> _Task instructions_:
Across the listing below, how many lines contain the string "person"? Only the number is needed.

> _Source data_:
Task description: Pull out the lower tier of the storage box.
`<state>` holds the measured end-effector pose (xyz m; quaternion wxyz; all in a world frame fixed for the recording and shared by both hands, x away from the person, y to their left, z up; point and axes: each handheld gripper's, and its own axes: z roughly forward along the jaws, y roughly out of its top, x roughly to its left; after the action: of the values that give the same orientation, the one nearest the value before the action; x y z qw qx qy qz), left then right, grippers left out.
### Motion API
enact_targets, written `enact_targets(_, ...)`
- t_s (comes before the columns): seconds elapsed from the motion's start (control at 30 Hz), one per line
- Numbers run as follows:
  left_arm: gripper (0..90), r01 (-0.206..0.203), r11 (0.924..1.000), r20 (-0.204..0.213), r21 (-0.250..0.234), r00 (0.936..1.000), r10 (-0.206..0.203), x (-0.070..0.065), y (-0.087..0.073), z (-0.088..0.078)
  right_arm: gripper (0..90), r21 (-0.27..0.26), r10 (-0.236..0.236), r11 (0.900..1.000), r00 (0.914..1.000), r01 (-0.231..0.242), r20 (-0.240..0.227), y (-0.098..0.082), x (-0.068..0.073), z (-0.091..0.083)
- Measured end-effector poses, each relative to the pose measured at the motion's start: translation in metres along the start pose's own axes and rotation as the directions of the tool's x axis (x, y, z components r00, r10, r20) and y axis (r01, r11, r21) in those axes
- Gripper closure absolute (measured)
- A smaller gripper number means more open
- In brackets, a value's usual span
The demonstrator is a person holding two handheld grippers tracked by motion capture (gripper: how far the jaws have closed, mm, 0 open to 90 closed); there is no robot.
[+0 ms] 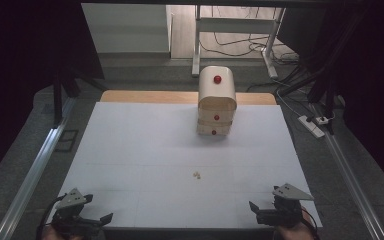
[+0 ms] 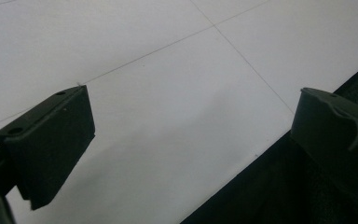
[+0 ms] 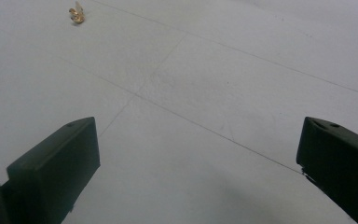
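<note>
A pale wooden mini drawer chest (image 1: 216,102) with red knobs stands at the far middle of the white table (image 1: 130,150). A small golden item (image 1: 197,175) lies at the table's centre and appears far off at the top left in the right gripper view (image 3: 77,14). At the near left corner rests my left gripper (image 1: 102,220), its jaws wide apart with nothing between them (image 2: 191,135). My right gripper (image 1: 254,209) sits at the near right corner, jaws spread over bare table (image 3: 198,158). Both are far from the chest and the golden item.
Metal rails run along both sides of the table. A wooden strip (image 1: 145,97) edges the far side. A power strip (image 1: 312,125) and cables lie on the floor at the right. A metal frame (image 1: 235,30) stands behind the table.
</note>
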<state>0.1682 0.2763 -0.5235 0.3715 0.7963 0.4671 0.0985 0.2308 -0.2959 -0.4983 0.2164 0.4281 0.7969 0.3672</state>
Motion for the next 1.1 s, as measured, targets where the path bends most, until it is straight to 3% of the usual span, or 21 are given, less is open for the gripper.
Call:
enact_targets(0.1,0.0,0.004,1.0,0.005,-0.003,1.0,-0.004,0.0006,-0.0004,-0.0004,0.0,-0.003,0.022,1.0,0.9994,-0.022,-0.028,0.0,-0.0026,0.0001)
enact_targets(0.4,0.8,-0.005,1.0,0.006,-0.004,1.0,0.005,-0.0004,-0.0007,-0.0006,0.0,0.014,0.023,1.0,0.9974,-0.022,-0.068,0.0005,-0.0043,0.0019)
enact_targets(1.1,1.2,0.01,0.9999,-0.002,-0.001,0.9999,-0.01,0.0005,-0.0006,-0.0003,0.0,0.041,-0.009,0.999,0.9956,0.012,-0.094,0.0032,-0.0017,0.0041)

> _Solution to the problem_:
2